# Hunting > Hunting >  Hunting South Africa DIY??

## PerazziSC3

Anyone been to south africa hunting?

Think im going at the end of the year and wouldnt mind getting a couple of the small plains game.

Any south africans wanting to do a swap hunt?

Any information appreciated.

Cheers

----------


## stug

Check out Africahunting.com lots of outfitters on there and stories from people.

----------


## Spudattack

Check out gunsite.co.nz, a lot more local info, africa hunting tends to be mostly americans and advertisers.

If you stuck a post on gunsite to swap a hunt i am pretty sure someone would be keen, all us saffas on here live in nz.

What area are you thinking of going? What info are you after?
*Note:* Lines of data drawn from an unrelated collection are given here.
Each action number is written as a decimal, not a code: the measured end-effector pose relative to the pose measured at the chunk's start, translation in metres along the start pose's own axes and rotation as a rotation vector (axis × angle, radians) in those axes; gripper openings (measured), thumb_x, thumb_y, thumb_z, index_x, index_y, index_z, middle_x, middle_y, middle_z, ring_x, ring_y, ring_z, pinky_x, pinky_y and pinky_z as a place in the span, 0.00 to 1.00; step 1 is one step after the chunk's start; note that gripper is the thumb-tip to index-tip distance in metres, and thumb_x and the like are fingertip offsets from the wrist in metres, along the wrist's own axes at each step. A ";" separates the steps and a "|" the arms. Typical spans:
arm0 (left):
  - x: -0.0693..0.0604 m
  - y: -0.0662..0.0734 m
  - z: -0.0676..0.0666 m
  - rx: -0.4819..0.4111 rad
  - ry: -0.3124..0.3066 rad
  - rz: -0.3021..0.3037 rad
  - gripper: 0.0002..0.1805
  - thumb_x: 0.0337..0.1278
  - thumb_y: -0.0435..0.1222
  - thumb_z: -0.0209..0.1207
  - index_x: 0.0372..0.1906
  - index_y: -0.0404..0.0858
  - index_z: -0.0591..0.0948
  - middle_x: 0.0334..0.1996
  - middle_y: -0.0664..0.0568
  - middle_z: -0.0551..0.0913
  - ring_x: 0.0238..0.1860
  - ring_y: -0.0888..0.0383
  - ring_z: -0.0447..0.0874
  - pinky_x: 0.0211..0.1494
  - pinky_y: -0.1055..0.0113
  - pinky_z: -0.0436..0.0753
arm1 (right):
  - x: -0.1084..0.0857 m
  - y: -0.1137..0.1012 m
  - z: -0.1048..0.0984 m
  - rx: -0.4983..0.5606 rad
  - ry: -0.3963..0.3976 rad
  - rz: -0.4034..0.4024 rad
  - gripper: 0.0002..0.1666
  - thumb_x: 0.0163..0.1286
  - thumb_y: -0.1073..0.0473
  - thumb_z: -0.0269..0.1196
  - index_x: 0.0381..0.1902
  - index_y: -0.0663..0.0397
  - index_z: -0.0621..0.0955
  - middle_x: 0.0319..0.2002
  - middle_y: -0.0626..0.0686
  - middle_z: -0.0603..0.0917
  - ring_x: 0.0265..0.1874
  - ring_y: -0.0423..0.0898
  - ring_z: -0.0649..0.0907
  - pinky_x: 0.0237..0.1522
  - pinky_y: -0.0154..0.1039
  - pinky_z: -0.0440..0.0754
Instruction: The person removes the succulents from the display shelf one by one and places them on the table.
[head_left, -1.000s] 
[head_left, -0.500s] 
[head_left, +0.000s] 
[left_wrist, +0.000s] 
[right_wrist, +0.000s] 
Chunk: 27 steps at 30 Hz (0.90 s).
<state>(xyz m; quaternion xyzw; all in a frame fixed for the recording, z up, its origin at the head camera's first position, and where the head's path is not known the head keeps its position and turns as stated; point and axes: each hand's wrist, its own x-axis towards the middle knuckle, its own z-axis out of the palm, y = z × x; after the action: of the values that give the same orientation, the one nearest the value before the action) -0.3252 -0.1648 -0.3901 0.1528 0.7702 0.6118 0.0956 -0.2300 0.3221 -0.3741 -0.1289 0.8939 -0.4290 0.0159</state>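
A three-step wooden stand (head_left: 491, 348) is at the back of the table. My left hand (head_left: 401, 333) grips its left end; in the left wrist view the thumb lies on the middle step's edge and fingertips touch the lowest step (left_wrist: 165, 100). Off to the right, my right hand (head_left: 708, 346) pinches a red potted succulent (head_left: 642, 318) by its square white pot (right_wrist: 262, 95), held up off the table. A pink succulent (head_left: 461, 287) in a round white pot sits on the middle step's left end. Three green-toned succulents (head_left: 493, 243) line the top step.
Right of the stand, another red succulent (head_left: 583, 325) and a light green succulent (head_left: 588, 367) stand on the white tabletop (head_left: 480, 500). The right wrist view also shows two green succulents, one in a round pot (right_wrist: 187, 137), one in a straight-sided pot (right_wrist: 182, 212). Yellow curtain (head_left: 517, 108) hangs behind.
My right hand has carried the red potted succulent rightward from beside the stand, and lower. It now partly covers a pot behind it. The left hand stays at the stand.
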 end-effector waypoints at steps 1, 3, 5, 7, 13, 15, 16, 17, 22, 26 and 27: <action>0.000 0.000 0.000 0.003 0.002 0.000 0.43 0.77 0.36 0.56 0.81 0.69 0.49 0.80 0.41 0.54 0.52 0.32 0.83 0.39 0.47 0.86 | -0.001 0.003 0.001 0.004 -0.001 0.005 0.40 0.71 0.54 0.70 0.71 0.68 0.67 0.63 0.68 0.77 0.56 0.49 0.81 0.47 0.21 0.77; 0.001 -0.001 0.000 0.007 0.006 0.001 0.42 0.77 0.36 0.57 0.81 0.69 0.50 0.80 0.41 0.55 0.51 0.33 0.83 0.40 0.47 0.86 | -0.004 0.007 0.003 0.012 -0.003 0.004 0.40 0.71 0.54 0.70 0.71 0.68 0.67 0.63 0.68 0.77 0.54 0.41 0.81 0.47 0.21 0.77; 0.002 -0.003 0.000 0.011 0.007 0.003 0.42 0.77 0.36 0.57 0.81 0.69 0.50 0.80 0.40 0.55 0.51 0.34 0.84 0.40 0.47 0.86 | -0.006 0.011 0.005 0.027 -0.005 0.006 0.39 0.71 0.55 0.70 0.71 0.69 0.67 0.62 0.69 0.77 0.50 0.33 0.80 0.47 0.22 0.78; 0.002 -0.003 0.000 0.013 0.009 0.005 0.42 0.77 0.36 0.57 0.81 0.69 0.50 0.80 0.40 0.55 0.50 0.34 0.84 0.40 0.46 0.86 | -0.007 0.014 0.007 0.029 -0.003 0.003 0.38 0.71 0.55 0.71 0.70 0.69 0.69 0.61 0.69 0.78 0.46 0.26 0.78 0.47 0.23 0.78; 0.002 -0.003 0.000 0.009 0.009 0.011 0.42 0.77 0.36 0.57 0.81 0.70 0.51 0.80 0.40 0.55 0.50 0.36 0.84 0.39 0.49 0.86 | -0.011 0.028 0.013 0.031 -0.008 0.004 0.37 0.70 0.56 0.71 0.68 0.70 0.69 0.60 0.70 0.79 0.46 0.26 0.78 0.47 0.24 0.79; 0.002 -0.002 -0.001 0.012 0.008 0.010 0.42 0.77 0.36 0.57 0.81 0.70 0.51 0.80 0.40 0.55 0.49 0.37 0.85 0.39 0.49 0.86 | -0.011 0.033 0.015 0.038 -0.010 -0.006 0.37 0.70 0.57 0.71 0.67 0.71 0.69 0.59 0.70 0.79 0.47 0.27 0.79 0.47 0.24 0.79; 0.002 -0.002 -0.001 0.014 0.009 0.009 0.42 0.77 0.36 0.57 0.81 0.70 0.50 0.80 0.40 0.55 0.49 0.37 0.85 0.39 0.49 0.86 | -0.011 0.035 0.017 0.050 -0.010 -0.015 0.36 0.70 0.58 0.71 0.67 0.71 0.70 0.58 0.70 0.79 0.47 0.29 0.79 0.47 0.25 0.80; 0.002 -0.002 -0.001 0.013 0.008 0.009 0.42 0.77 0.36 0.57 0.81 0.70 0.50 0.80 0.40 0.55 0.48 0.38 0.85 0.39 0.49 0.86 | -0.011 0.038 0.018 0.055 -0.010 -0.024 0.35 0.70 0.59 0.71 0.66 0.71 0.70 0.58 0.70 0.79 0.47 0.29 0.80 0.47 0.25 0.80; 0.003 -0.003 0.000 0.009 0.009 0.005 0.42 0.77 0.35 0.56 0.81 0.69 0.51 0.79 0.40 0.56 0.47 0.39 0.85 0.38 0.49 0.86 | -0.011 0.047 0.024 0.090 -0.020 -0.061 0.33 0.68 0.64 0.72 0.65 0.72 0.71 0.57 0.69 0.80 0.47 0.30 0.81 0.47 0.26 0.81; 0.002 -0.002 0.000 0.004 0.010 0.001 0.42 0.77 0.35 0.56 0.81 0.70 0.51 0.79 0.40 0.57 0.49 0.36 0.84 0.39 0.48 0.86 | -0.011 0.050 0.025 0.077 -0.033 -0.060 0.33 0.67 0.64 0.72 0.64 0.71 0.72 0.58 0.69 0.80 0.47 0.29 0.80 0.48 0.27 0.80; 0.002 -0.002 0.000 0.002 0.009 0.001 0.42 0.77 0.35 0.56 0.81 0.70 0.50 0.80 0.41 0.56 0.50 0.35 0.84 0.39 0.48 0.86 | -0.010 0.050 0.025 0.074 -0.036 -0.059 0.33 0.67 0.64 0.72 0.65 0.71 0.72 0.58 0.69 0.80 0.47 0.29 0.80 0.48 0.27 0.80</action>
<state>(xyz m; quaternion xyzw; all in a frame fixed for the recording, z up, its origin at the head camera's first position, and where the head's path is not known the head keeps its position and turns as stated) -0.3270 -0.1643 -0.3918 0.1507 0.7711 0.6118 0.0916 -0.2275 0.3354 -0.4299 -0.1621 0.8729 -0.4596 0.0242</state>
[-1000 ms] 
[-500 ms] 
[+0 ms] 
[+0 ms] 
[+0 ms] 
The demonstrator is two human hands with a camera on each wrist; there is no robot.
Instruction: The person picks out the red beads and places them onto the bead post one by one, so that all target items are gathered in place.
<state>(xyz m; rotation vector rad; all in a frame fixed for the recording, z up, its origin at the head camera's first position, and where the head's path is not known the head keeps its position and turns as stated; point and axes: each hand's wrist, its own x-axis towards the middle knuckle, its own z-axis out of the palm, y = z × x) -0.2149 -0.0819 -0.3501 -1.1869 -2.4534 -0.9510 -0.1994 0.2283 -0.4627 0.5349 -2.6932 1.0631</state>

Keen to help but would prefer to answer specific questions rather than writing a 3 page essay of which most you would know already!

----------


## Spudattack

Sorry..gunsite.co.za

----------


## PerazziSC3

hey thanks spudattack.

Basically i'm just looking at the feasibility of it all, maybe thinking a bow hunt for a sprinkbok or warthog. Nothing to extravagant. Will do some more research and get some questions going. 

Would like to do it with another hunter that isnt a professional guide ideally, if money wasnt an issue it would be a sable kudu and impala

----------


## ebf

bow wise I think warthog would be a lot easier - very very tasty

getting within bow range of a springbok is going to be interesting - they are plains type animals i.e. 250 to 400m shots.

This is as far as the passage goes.